Task statement
Should a line below contain the word "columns", report it.
*** Opening Dataset content ***
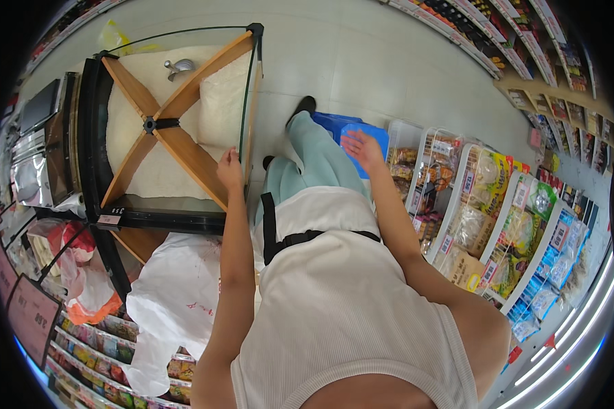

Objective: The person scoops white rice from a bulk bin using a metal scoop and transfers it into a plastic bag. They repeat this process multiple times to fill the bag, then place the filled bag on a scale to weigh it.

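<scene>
My left hand (230, 170) is beside the right edge of a glass-sided bin (249, 116), its fingers curled together with nothing seen in them. White grain (146, 163), which looks like rice, fills the bin, split into sections by crossed wooden dividers (191, 167). A metal scoop (179, 67) lies on the grain in the far section. To the right, my right hand (363, 150) hangs open with its fingers spread, holding nothing. It overlaps a blue object (375, 134), perhaps a basket or crate, near the floor; I cannot tell if they touch.
Wire racks of packaged foods (474, 204) stand along my right. White plastic bags (174, 293) hang in front of the bin's near side, above shelves of small packets (102, 347). More stocked shelves (525, 41) rise at the far right. Pale floor tiles (348, 48) lie ahead.
</scene>
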### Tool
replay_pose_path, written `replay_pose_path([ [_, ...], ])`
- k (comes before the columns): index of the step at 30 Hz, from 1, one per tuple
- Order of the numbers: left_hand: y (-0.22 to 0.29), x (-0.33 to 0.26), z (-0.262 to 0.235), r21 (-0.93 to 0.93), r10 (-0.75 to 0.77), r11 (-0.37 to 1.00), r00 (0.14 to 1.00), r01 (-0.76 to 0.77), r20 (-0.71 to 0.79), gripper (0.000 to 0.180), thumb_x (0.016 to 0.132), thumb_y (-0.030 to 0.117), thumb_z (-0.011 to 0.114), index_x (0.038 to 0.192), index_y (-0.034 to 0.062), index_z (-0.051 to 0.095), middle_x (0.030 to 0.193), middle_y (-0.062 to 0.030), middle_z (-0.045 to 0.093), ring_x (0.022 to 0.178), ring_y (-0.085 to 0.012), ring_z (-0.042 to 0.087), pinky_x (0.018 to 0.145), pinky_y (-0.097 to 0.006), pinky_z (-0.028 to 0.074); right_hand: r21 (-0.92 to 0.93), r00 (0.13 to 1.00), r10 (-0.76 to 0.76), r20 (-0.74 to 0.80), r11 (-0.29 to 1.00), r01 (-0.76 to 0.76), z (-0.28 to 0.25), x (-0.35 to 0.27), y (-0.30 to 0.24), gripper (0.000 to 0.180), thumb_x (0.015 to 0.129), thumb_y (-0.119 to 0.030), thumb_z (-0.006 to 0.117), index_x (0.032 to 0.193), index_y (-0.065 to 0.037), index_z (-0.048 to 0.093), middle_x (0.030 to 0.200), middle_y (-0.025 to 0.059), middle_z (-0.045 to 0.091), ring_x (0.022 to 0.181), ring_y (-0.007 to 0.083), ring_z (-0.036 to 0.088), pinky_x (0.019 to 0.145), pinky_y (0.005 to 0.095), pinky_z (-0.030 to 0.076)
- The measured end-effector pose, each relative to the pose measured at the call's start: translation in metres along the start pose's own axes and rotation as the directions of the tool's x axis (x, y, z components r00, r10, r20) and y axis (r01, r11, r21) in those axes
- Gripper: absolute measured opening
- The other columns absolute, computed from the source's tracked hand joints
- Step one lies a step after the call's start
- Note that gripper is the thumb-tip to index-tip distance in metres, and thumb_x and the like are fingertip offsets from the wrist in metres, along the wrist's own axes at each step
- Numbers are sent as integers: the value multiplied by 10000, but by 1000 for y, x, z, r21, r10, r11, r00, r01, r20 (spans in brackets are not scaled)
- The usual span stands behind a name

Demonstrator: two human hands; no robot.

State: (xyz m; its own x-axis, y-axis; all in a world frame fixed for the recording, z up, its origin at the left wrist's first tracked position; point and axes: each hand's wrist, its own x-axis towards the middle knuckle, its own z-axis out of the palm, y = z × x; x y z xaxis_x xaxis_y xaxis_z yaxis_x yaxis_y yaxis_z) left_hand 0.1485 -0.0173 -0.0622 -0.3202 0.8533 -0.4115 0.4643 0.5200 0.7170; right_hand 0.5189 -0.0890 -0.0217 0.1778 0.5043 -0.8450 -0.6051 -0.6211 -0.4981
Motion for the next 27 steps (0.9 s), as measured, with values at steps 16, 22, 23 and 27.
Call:
replay_pose_path([
  [16,-1,19,14,24,-105,994,994,105,14,335,960,237,503,1192,41,643,1047,-180,675,970,-276,637,852,-355,478,-644,993,114,-9,759,-93,36,166,-84,263,901,-265,649,1037,-40,665,1018,89,694,945,167,650,810,302,504],
  [22,-4,16,15,82,-230,970,973,229,4,346,930,241,515,1193,58,646,973,-198,679,931,-317,636,843,-375,479,-762,985,148,86,647,-31,90,214,-137,246,898,-277,650,994,-52,680,958,49,696,896,142,636,770,288,490],
  [23,-7,18,16,105,-253,962,967,252,-1,350,932,243,512,1195,55,643,981,-197,677,938,-317,634,850,-379,478,-771,978,167,129,636,-7,93,222,-139,249,902,-279,644,1011,-57,675,966,43,694,894,141,634,767,287,489],
  [27,-2,28,24,36,-292,954,951,297,-103,357,940,234,504,1223,54,625,1061,-194,652,999,-312,615,896,-387,465,-826,901,291,322,552,116,157,215,-133,293,935,-309,586,1105,-78,645,1037,45,679,926,148,632,786,288,484],
])
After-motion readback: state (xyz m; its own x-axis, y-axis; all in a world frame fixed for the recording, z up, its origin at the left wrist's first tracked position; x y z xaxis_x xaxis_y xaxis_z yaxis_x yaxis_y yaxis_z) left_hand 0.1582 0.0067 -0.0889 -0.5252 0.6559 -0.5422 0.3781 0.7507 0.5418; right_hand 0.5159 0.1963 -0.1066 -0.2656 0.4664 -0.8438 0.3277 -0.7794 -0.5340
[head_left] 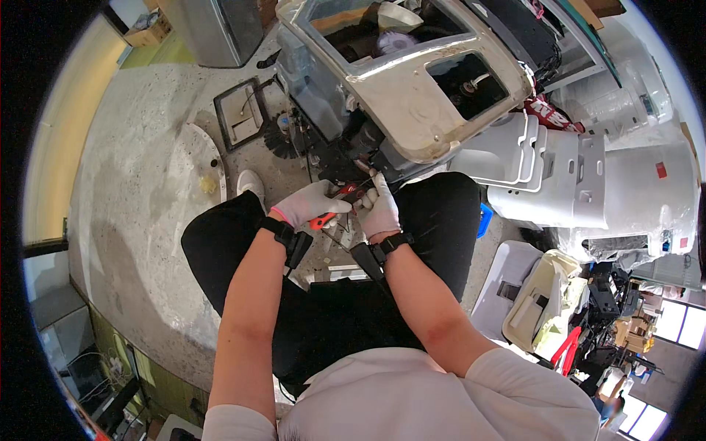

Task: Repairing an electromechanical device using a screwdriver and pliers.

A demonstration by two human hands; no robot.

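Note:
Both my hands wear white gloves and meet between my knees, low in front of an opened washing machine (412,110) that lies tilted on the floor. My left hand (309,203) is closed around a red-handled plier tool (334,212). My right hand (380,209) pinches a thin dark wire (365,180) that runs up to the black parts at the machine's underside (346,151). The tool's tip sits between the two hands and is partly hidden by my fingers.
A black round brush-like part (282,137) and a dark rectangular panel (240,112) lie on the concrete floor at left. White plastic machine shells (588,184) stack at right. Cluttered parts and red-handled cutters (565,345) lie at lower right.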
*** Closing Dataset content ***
The completed task
- k (comes before the columns): index of the step at 30 Hz, from 1, one per tuple
- The other columns absolute, computed from the source's tracked hand joints

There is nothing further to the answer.